Well I think I am placing the || and && in the wrong lines


#1


#2

This,
(user === 'Richard' || 'Rich')
Will not compare 'Rich' to user

Consider:

console.log(false || 'beepboop')


#3

Why not? I'm using the code it stated. I have opening and closing brackets..Using (false || 'beepboop')..is not in the description..


#4


#5

It's not in the description, but what do you think it prints? If the first comparison turns out as false, then you get something similar to that.

You fixed it in the screenshot.

You might want to print out the value of user just before your switch, the switch will only enter cases with an exact match.

Also, user can't be both 'chuck' and 'chucky' at the same time.
And if the switch has already matched on 'Richard', then user will not be 'Rich', it'll be 'Richard', otherwise you wouldn't be in that part of the switch.


#6

I DID though! That is the thing, heh. I entered 'Rich" (without the quotes, of course)


#7

Sure, but that's not the value that user has before the switch is entered. You changed it to something else first.

print out user and see what it is before entering the switch.


#8

So you have to prompt again in the if/else statement? I tried printing again and I just kept on getting the same result. I really want to know how to get it to do exactly what I want. I'm soooo confused..


#9


#10

It does exactly as told.

You told it to make the input all upper case. None of your cases are all upper case, so none of them match.

Printing user before entering the switch would tell you that it is upper case.


#11


#12

...Do you have any cases that are all lower case?


#13

Still not calling the extra questions...


#14

If you enter Richard, then you change that to 'richard' and there's no such case.
the charles case is lower case, so that'll match.

Extra questions? You mean the ones where it tests if user is something other than the case? It won't be, because then you wouldn't be in that case.

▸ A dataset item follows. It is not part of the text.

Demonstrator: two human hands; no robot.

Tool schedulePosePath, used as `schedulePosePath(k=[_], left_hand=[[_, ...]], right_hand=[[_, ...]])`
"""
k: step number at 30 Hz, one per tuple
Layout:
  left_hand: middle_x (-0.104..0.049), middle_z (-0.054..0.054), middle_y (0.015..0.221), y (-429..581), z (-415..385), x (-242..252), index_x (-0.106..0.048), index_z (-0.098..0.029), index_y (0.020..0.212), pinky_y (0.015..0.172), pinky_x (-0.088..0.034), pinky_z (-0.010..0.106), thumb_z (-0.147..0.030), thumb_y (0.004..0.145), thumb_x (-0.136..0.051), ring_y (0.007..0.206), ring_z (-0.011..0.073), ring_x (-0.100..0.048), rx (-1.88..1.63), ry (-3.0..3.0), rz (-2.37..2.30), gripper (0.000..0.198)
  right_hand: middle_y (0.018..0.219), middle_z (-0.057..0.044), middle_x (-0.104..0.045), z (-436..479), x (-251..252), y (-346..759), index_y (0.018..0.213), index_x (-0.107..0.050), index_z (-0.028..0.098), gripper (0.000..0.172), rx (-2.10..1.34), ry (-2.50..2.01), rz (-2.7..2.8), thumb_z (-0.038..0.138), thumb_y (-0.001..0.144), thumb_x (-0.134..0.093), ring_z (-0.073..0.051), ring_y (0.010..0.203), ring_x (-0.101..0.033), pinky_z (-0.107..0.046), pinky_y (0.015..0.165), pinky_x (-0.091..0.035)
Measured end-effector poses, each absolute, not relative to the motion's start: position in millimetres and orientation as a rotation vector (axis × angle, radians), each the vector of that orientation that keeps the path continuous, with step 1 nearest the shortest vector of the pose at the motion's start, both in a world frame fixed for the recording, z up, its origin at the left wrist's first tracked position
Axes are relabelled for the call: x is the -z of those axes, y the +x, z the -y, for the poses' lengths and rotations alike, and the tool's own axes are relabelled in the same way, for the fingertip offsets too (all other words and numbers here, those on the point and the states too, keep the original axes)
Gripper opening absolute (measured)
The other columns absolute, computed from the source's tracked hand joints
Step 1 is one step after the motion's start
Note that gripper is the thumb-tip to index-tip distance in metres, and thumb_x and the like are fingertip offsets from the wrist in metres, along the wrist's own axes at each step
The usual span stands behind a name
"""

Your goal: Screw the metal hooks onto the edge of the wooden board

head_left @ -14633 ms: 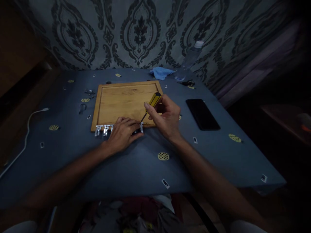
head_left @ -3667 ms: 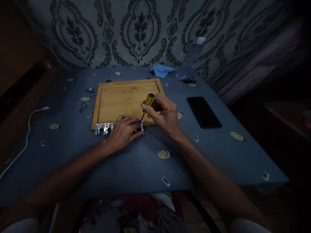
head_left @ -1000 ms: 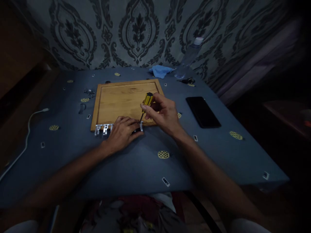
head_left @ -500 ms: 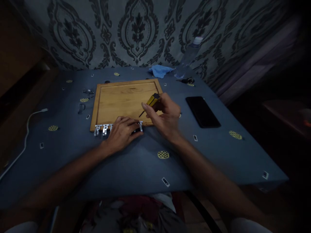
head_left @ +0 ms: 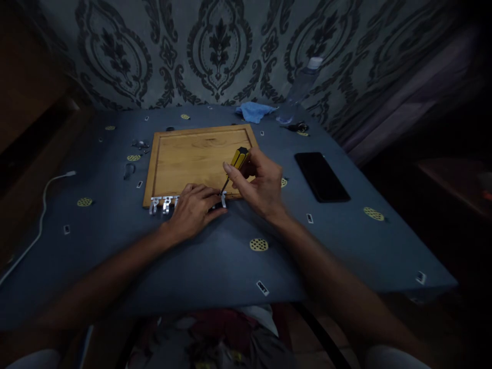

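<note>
A wooden board (head_left: 198, 159) with a raised rim lies flat on the table. Along its front edge runs a metal hook rail (head_left: 166, 203), its hooks hanging over the side. My left hand (head_left: 195, 207) is closed over the middle of the rail, fingers on top and thumb below, and hides part of it. Between the fingertips of my right hand (head_left: 261, 179) is a screwdriver (head_left: 238, 160) with a yellow and black handle. It stands steeply, its tip down at the rail's right end beside my left fingertips. Whether a screw sits under the tip is too small to tell.
A black phone (head_left: 322, 177) lies right of the board. Behind are a blue cloth (head_left: 254, 111), a clear bottle (head_left: 300, 92) and a small dark object (head_left: 298, 127). Small metal parts (head_left: 140, 144) and a white cable (head_left: 44, 205) lie to the left.
The screwdriver has come down and tipped more upright, so its point now meets the rail's right end. My left hand has stayed in place.
</note>
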State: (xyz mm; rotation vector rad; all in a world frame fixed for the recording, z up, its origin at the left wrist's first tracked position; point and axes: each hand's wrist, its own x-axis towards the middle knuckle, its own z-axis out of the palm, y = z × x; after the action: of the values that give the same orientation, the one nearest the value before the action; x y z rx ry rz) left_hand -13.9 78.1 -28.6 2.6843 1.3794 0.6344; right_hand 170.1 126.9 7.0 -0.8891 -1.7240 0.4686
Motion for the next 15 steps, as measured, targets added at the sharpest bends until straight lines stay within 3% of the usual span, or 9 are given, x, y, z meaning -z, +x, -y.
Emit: schedulePosePath(k=[7, 15], left_hand=[[-0.077, 0.012, 0.121, -14.6, -78.5, 30.8, -0.078, -0.019, 0.111, 0.092, -0.047, 0.044, -0.046, 0.103, -0.062, 0.108, 0.0273, -0.069, -0.655, 2.679, -1.372, 0.033], [-0.077, 0.012, 0.121, -15.0, -78.3, 31.6, -0.078, -0.017, 0.111, 0.091, -0.046, 0.043, -0.046, 0.104, -0.060, 0.108, 0.0276, -0.069, -0.671, 2.699, -1.350, 0.035]], right_hand=[[0.063, 0.005, -0.052, -127.8, -6.3, 169.1, 0.073, -0.045, 0.026, 0.040, -0.467, -0.876, 1.752, 0.049, 0.092, -0.071, -0.014, 0.059, -0.051, -0.030, 0.057, -0.042], [0.066, 0.004, -0.053, -134.1, -11.3, 174.1, 0.077, -0.053, 0.025, 0.044, -0.685, -0.831, 1.785, 0.063, 0.087, -0.074, -0.013, 0.058, -0.051, -0.029, 0.053, -0.043]])
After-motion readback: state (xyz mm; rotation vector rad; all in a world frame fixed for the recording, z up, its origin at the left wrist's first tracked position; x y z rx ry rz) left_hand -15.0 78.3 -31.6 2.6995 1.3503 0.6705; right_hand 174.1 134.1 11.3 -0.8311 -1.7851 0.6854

Unexpected token 5/6 (Code your own adventure)
#15

Basically, once you've defined that all user answers will be converted .toLowerCase, then you should be writing all your cases in lower case too.

Do you understand what a case is? It anticipates a situation where your user inputs whatever answers you prompted them to.

They might enter their input in any case combination, like "richard" or "RICHARD" or "RiCHard" etc. This is messy with too many possible variations. By adding .toLowerCase converter after the prompt(), you are converting their answers into a defined case format, (ie: now *"RiCHarD" becomes "richard") for your convenience.

Thus you should be writing:

case "richard":
console.log("Srsly.");
break;

case "charles":
console.log("Totes.");
break;

case "cody":
console.log("Yo.");
break;

Also, you can suggest options that will appear inside the pop-up prompt's input bar by adding them after your question, separated by a comma, like this:

var user = prompt("What's your favourite drink?", "Coffee, tea, beer, juice or soda?").toLowerCase;

Try it! This is a good idea since you're only coding for a limited number of expected answers.